I tried it, but without success:

See anything wrong about my usage? the std::u16string still contains 195,132 in the first two entries though, for loading I'm using a std::fstream now. From what I've read though std::wfstream should already use the right codecvt-overload anyways... any ideas?

EDIT: Got it, this does the trick:


		void Parser::ParseValue(Node& node)
		{
			std::string stValue("");

			// parse value until next token is encountered
			while(m_stream)
			{
				char c = m_stream.peek();
				if(c == '<')
					break;

				m_stream.get(c);

				if(c == '\n')
					m_line++;
				else
					stValue += c;
			}

			std::wstring_convert<std::codecvt_utf8_utf16<wchar_t>, wchar_t> conversion;
			const auto stValueW = conversion.from_bytes(stValue);

			node.SetValue(stValueW);
		}

was supposed to use wstring_convert.

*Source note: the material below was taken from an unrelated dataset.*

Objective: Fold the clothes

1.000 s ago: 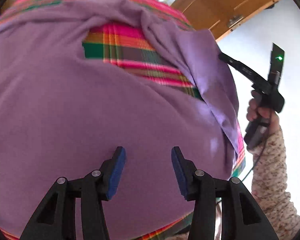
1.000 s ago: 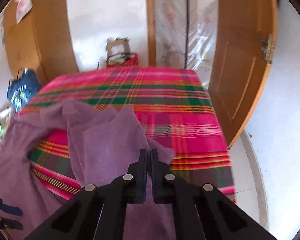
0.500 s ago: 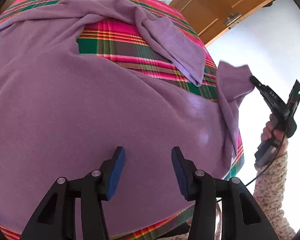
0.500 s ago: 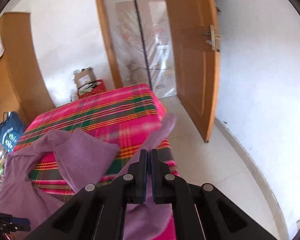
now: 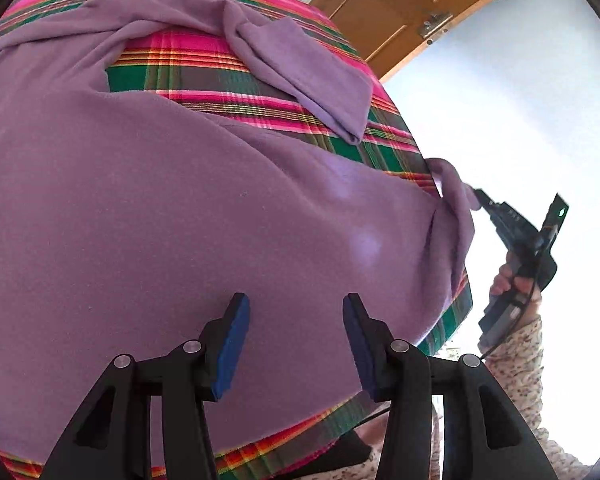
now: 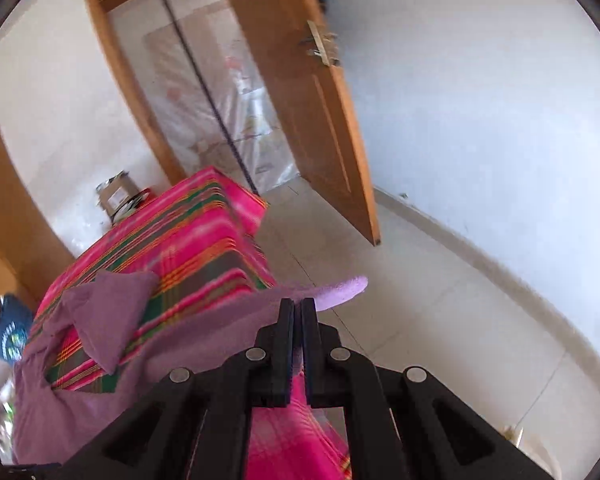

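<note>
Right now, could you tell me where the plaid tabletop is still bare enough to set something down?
One bare plaid patch lies between the purple garment's body and its folded sleeve. The far end of the table, toward the door, is bare too. The near side is fully covered, and the right claw grips the garment's corner.

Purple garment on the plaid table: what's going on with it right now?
A person is spreading the purple garment over the plaid tablecloth to fold it. The right hand-held gripper is shut on a corner of the fabric, stretched out past the table's edge. The left hand-held gripper hovers open above the garment's body, holding nothing. One sleeve lies loosely across the cloth.
</note>
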Available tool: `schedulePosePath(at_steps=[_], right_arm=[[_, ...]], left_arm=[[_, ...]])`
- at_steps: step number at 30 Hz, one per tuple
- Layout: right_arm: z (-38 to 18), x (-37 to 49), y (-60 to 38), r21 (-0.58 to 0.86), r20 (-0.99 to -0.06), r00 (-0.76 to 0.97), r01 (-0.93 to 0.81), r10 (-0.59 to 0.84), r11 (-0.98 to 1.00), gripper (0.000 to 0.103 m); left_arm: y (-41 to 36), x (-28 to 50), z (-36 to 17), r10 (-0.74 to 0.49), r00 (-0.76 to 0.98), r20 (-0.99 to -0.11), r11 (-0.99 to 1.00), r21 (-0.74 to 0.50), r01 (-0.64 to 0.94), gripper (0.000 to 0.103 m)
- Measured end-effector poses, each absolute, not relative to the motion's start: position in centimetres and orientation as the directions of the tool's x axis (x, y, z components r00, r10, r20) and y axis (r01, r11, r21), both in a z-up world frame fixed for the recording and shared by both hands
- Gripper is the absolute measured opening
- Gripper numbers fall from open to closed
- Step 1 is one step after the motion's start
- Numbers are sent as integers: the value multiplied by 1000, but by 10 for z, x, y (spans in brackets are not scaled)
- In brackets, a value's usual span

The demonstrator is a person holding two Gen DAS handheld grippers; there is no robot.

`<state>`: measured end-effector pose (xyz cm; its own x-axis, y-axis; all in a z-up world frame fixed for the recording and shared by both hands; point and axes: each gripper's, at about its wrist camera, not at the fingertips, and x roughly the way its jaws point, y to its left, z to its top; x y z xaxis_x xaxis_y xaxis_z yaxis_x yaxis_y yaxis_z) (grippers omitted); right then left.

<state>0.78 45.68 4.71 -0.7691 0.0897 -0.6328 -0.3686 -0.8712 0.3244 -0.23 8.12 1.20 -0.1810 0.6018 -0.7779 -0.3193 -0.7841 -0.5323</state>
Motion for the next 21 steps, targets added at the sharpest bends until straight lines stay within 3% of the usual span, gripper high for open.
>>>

This still mystifies me as the translated char of 'Ä' e.g. translates to 196, which would fit nicely into the UFT8-space, also the thing about std::wfstream being supposed to do the conversion themselfes... now I have some more workload when loading these files, plus I've got to apply this everywhere. Now, Ok, I don't have that many file accesses except that XML parser of mine, shouldn't be much of a trouble...

I am using std::wstring throughout my engine though, and do a lot of manual text parsing, where I require those chars to fit in one wchar_t.


Down this path lies madness. wstring is in a compiler/vendor-specific format with no standards. The vendor formats are often either broken (UCS-2) or wasteful (UCS-4) or just useless (ASCII/EBCDIC). Just use a regular 8-bit std::string and interpret it as UTF-8 anywhere it matters (which is surprisingly few places outside of display). Convert to wide strings only in places you have to, like when talking to native OS path routines on certain platforms (or better, use a library that abstracts those details and just works in UTF-8 itself). The price of converting a path here and there is completely swamped by the price of the actual I/O itself, so don't worry about perf.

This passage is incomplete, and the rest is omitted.